Мы сидели в «одиночках». Пять шагов в длину, три шага в ширину. Высоко под потолком небольшое оконце. Откидные стол и стул, ввинченная в стену кровать, в двери - глазок для надзирателя. Больше года провели мы в этих мрачных камерах.

Каждый день нас по одному выводили гулять. Гуляли мы в маленьких деревянных клетушках, разгораживающих тюремный двор. В середине, на вышке, медленно расхаживал часовой, следя за тем, чтобы заключённые не переговаривались.

Из окна моей камеры, подтянувшись на руках, можно было увидеть тюремный двор и товарищей на прогулке. Это было не так-то просто: сквозь глазок в тяжёлой запертой двери почти непрерывно следил надзиратель. Но никакие силы не могли удержать меня в те часы, когда на прогулке должен был быть, по моим расчётам, Владимир Ильич.
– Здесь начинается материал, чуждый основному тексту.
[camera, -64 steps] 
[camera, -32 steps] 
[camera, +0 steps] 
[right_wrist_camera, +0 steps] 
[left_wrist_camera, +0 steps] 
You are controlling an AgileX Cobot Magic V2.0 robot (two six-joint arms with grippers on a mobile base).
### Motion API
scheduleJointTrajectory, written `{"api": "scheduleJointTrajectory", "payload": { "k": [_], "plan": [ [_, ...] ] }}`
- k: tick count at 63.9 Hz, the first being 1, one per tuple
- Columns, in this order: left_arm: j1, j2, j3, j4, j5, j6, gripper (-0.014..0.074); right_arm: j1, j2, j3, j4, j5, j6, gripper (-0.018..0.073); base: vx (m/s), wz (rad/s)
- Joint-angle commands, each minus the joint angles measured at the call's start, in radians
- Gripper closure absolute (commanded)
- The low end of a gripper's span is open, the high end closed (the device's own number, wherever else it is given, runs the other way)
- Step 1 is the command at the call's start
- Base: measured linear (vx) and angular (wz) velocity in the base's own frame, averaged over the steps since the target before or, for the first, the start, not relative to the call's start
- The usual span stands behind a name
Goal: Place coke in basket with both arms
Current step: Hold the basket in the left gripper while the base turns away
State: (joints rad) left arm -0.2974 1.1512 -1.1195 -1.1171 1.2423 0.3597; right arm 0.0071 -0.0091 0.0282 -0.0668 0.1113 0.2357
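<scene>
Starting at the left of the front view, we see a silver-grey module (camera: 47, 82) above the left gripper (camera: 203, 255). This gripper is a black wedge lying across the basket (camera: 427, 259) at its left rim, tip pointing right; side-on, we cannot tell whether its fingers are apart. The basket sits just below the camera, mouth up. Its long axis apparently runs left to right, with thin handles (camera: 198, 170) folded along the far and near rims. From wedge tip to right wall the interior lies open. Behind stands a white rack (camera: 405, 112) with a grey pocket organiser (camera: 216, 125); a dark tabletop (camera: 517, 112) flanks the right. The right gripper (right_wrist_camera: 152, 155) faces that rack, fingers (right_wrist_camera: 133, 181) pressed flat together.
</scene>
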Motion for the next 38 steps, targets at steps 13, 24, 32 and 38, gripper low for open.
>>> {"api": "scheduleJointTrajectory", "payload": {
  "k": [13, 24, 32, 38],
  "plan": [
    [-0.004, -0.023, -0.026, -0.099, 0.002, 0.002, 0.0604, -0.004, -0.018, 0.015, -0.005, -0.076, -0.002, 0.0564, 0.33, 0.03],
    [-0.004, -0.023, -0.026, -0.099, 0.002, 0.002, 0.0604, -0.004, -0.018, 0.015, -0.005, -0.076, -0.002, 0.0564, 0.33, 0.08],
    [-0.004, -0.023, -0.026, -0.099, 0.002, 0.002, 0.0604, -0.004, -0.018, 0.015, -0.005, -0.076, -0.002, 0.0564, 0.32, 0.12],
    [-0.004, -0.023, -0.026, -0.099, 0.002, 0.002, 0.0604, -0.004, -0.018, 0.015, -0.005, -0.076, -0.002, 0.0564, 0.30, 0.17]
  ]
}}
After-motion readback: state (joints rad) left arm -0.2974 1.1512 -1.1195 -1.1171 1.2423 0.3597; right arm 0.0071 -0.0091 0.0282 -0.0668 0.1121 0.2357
Как-то раз я смотрел в окно. По двору гулял Владимир Ильич. Вдруг он оглянулся на часового, потом посмотрел на меня с какой-то особой весёлой напряжённостью во взгляде и поспешно на пальцах протелеграфировал мне по тюремной азбуке: «Под тобой Хохол». Хохлом мы звали нашего товарища Степана Ивановича Радченко. Было удивительно, что его посадили рядом со мной: тюремное начальство всегда старалось окружить политических заключённых уголовниками.
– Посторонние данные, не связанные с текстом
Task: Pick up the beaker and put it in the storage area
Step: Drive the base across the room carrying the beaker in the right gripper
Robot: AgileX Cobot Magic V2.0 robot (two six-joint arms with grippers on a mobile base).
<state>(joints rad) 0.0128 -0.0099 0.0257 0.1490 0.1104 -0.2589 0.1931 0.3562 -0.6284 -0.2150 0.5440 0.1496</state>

Я лёг на пол камеры и, приложив губы к узкой щели около трубы отопления, позвал:

- Степан! Степан!

Снизу донёсся приглушённый голос:

- Кто говорит?

- Я, Глеб. Сейчас пришлю записку. Быстро написав шифрованную записку

о том, как мы держались на допросе и что надо говорить, я протолкнул записку в щель.

А потом на допросе следователь удивлялся согласованности показаний только что арестованного Радченко с нашими показаниями.

Мы условились о шифре для переписки ещё на воле, зная, что революционер должен быть готов к любым неожиданностям.

В тюрьме мы все вели деятельную переписку друг с другом. В письмах делились новостями, полученными с воли, рассказывали о своей жизни в тюрьме. Использовали мы для этого книги из тюремной библиотеки, уговорившись заранее, в каких книгах, на какой странице искать условные значки.

Помню один курьезный случай в нашей переписке. Владимир Ильич ждал письма от меня. Получив из тюремной библиотеки нужную книгу, он стал расшифровывать условленную страницу. Что такое? Ничего не получается. Ох и рассердился же па меня Владимир Ильич, думая, что я всё напутал! Два дня бился он, расшифровывая это письмо, и всё же наконец прочитал его. Оказалось, что это писал кто-то другой, и совсем другим, незнакомым шифром. Со своей обычной настойчивостью Владимир Ильич сумел раскрыть секрет шифра.

Ленин переписывался со всеми нами, его письма заставляли нас подтягиваться в самые трудные минуты - столько было у пего душевных сил, так умел он поддержать и подбодрить.

Даже в тюрьме Ленин продолжал революционную борьбу. Он был связан с товарищами, которых не сумела захватить полиция, направлял их работу. И заключение в камере-одиночке не могло оторвать его от борьбы.


В ССЫЛКЕ


В пятидесяти шести верстах от Минусинска по Енисею, на реке Шушь, расположилось село Шушенское, где отбывал ссылку Владимир. Ильич. Мне и В. В. Старкову назначили местом ссылки село Тесинское. Остальных наших товарищей сослали в другие места, на расстояние десятков и сотен вёрст друг от друга. Царские жандармы не разрешали революционерам даже в далёкой сибирской ссылке жить вместе…

Село Шушенское Владимир Ильич в шутку называл «Шу-шу-шу».

Своей матери, Марии Александровне, к которой он относился с нежной заботливостью и с каждой почтой посылал подробные письма, Владимир Ильич описывал «Шу-шу-шу» как «недурное село», где он устроился настолько хорошо, что беспокоиться матери уже нет резонов. В одном из своих писем он даже написал: «Лето я проведу, следовательно, в «Сибирской Италии», как зовут здесь юг Минусинского округа». А в этой «Италии» нередко случались морозы в 40 и больше градусов!

Изредка нам удавалось ездить друг к другу «в гости». И это были самые радостные дни в нашей однообразной ссыльной жизни.

В конце 1897 года мне разрешили поездку в Шушенское.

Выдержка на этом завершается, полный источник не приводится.